## THE PROBLEM
A verbatim copy of every entry is required.
[DATA EXTRACTS Boundary: Start]
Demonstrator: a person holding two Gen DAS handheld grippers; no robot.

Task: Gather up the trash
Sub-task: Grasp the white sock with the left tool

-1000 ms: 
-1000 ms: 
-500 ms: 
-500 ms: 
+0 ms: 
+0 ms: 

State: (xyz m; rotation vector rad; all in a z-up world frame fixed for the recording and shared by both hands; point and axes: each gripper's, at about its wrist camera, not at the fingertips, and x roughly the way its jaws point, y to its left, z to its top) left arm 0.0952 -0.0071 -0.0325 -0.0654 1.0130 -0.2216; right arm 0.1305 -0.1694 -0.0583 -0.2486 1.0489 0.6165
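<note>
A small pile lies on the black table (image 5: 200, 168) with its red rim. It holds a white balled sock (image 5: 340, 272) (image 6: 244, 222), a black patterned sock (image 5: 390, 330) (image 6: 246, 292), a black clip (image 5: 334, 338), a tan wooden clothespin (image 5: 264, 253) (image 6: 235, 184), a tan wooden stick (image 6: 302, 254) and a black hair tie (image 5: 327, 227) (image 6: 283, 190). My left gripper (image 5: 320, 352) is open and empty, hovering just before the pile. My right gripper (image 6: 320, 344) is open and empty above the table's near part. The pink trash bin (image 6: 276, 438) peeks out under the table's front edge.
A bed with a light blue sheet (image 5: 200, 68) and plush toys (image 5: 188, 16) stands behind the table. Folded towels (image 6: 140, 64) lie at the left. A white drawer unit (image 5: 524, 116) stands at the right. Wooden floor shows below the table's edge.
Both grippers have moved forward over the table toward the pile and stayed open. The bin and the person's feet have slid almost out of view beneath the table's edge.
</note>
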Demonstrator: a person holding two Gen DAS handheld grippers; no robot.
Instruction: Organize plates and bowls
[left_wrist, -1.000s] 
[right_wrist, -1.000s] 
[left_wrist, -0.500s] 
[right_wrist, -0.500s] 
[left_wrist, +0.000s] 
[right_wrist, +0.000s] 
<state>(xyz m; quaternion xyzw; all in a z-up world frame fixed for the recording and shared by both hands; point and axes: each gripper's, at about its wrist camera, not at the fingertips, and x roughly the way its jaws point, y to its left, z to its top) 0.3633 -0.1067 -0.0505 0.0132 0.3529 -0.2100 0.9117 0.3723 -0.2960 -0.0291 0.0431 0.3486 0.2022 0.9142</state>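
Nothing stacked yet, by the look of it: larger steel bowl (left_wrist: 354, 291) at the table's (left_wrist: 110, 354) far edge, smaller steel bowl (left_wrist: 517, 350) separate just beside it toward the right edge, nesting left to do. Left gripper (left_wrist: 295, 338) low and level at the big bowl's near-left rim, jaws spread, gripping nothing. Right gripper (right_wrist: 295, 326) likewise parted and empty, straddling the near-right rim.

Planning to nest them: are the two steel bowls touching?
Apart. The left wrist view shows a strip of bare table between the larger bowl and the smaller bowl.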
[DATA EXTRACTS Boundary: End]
## ANSWER SPACE
Demonstrator: a person holding two Gen DAS handheld grippers; no robot.

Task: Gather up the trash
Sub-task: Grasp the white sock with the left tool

-1000 ms: 
-1000 ms: 
-500 ms: 
-500 ms: 
+0 ms: 
+0 ms: 

State: (xyz m; rotation vector rad; all in a z-up world frame fixed for the recording and shared by both hands; point and axes: each gripper's, at about its wrist camera, not at the fingertips, and x roughly the way its jaws point, y to its left, z to its top) left arm 0.0952 -0.0071 -0.0325 -0.0654 1.0130 -0.2216; right arm 0.1305 -0.1694 -0.0583 -0.2486 1.0489 0.6165
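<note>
A small pile lies on the black table (image 5: 200, 168) with its red rim. It holds a white balled sock (image 5: 340, 272) (image 6: 244, 222), a black patterned sock (image 5: 390, 330) (image 6: 246, 292), a black clip (image 5: 334, 338), a tan wooden clothespin (image 5: 264, 253) (image 6: 235, 184), a tan wooden stick (image 6: 302, 254) and a black hair tie (image 5: 327, 227) (image 6: 283, 190). My left gripper (image 5: 320, 352) is open and empty, hovering just before the pile. My right gripper (image 6: 320, 344) is open and empty above the table's near part. The pink trash bin (image 6: 276, 438) peeks out under the table's front edge.
A bed with a light blue sheet (image 5: 200, 68) and plush toys (image 5: 188, 16) stands behind the table. Folded towels (image 6: 140, 64) lie at the left. A white drawer unit (image 5: 524, 116) stands at the right. Wooden floor shows below the table's edge.
Both grippers have moved forward over the table toward the pile and stayed open. The bin and the person's feet have slid almost out of view beneath the table's edge.
</note>
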Demonstrator: a person holding two Gen DAS handheld grippers; no robot.
Instruction: Organize plates and bowls
[left_wrist, -1.000s] 
[right_wrist, -1.000s] 
[left_wrist, -0.500s] 
[right_wrist, -0.500s] 
[left_wrist, +0.000s] 
[right_wrist, +0.000s] 
<state>(xyz m; quaternion xyzw; all in a z-up world frame fixed for the recording and shared by both hands; point and axes: each gripper's, at about its wrist camera, not at the fingertips, and x roughly the way its jaws point, y to its left, z to its top) 0.3633 -0.1067 -0.0505 0.0132 0.3529 -0.2100 0.9117 0.3723 -0.2960 -0.0291 0.0431 0.3486 0.2022 0.9142</state>
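Nothing stacked yet, by the look of it: larger steel bowl (left_wrist: 354, 291) at the table's (left_wrist: 110, 354) far edge, smaller steel bowl (left_wrist: 517, 350) separate just beside it toward the right edge, nesting left to do. Left gripper (left_wrist: 295, 338) low and level at the big bowl's near-left rim, jaws spread, gripping nothing. Right gripper (right_wrist: 295, 326) likewise parted and empty, straddling the near-right rim.

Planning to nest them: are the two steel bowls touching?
Apart. The left wrist view shows a strip of bare table between the larger bowl and the smaller bowl.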

The exercise is now done.